Pumpkin Quince Soup
I bought a sugar pumpkin and three lovely quince yesterday at Nash’s, my favorite farm store. Quince are really special, not for their golden color, but for the beautiful translucent ruby color they turn after roasting or sauteing.
I thought it might be interesting to make pumpkin soup incorporating one of the quince for a little brightness, but I’ll be roasting the other two for sure! For this soup, I added a tiny bit of Ethiopian berbere for a little heat, although you can use red pepper flakes. I also added rubbed sage and fresh basil. You can omit the basil and add curry, cinnamon or ginger instead.
When cooking with pumpkin, you want to be sure and choose a variety of pumpkin that’s intended for cooking rather than for decoration. The ubiquitous field pumpkin—the kind most commonly used to carve jack-o’-lanterns—has watery, stringy flesh and is not pleasant for consuming. Sugar pumpkins and cheese pumpkins are best for cooking and baking, thanks to their dense, sweet flesh.

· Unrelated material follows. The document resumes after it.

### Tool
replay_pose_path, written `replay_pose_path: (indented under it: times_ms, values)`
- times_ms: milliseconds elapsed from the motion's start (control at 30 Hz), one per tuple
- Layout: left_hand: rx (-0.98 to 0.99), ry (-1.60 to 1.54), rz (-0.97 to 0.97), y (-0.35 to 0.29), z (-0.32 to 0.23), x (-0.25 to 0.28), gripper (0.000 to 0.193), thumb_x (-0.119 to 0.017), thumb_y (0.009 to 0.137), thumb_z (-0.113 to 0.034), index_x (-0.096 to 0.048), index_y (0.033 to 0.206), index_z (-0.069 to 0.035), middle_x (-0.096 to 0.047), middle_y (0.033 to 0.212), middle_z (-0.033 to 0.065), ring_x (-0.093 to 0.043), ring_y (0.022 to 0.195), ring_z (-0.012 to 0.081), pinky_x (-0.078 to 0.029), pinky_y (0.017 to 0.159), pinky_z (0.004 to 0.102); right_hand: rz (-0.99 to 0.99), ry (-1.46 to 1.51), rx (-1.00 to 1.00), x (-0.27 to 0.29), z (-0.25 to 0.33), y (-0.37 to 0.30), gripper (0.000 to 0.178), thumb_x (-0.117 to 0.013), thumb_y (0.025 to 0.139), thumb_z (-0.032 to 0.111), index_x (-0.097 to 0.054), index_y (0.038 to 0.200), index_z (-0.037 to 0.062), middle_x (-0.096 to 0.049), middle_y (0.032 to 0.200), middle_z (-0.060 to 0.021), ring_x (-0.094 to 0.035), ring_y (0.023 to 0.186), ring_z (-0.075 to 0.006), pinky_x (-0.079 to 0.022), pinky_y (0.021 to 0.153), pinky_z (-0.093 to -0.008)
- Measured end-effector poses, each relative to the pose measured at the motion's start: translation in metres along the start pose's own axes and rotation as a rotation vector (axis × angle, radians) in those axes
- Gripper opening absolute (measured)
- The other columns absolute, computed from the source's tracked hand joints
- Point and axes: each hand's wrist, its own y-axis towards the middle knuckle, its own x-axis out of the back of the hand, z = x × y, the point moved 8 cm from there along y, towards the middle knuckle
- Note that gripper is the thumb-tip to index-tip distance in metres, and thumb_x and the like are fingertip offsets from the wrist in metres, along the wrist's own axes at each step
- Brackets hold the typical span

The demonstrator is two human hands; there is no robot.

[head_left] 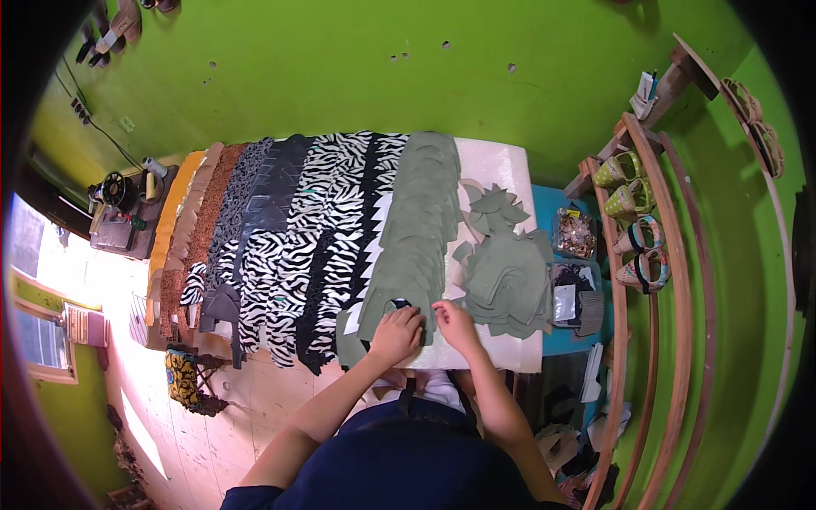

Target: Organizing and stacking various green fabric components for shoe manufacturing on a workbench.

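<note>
Grey-green cut pieces, looking like leather or fabric, overlap in a long row on the table in front of me. My left hand lies over the near end of this row, its fingers stretched out flat on the pieces. Just beyond those fingertips shows a small dark item with a pale patch, too small to name. Close by on the right, my right hand hovers at the row's edge with its fingers curled together; whatever they pinch is hidden. A loose heap of grey-green pieces lies farther right.
Rows of zebra-print pieces, brown pieces and yellow pieces cover the table's left. A white table surface shows at the right. Beyond stand a clear box of small parts and a wooden rack with sandals.
</note>
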Motion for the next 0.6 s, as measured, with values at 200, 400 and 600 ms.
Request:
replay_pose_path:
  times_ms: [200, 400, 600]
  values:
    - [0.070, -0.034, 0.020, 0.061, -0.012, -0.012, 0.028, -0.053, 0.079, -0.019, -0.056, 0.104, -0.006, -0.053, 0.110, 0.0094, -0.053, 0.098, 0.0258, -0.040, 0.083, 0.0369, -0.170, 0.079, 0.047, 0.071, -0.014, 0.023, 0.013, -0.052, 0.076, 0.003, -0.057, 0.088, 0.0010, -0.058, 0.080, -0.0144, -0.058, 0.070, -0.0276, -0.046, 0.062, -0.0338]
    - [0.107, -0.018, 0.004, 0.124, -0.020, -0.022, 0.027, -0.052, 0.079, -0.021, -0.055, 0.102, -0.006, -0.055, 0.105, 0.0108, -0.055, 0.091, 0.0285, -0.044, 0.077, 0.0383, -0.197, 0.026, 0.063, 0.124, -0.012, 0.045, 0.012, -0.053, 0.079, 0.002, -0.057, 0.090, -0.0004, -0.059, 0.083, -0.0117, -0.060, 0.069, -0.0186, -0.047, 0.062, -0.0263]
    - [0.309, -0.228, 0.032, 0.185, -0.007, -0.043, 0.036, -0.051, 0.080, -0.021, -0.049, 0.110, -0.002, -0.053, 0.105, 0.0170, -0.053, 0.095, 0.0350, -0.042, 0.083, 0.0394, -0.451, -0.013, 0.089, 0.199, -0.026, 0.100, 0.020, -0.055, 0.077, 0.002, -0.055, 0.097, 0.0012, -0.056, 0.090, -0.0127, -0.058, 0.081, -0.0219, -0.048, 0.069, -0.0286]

Pumpkins keep well at room temperature for up to a month. Stored in a refrigerator, they can last up to three months. Once cut, pumpkin pieces should be wrapped tightly, refrigerated and used within five days.
This recipe would also be delicious with butternut or other squash. The soup can be stored in the refrigerator for up to five days, it also freezes well.
- 4 cups sugar pumpkin puree*
- 3 cups chicken or vegetable broth
- one large shallot (or one leek)
- two cloves of garlic, minced
- Olive oil or coconut oil
- 13.5 ounces full fat coconut milk
- 1 large quince, peeled, cored and diced
- 1-2 tablespoons agave
- 8 fresh basil leaves, sliced into ribbons (or 1 Tb. dried basil)
- 1/4 teaspoon red pepper flakes
- 1/2 teaspoon dried sage
- Salt to taste
*You can use canned pumpkin or make your own purée using an edible pumpkin. To make pumpkin purée, cut a sugar pumpkin in half, scoop out the seeds and stringy stuff, lie face down on a parchment-lined baking sheet. My pumpkin weighted 3-1/2 pounds. Bake at 350°F until soft, about 60 minutes. Let cool, and then scoop out the flesh. If your pumpkin produces more than 4 cups of pulp, you can freeze whatever you don’t need for future use. Reserve the seeds for toasting.
Heat at least 2 tablespoons of oil in a 4-quart Dutch oven over medium heat. Add shallots, quince and garlic and cook, stirring often, until softened, about 10 minutes. Add dried spices and stir for a minute more.
Add pumpkin and 3 cups of broth, stirring well to blend. Bring to a boil and reduce heat, simmer for 15 minutes.
Add the slivered basil. Using an immersion blender, blend ingredients until smooth. If you don’t have an immersion blender, transfer soup in batches to a blender or food processor. Cover tightly and blend until smooth. Return soup to saucepan. I like to leave some of the chunks for texture, so I only blend a little over half of the soup and smash the rest with a handheld potato masher.
With the soup on low heat, slowly add coconut milk while stirring to incorporate. If you’re not a big fan of coconut, use any preferred milk or heavy cream. Taste, then add a tablespoon of agave or maple syrup and stir, tasting for sweetness to determine if you need to add more or not. Adjust seasonings as needed. Salt to taste.
Serve with toasted pumpkin seeds or crispy fried sage leaves.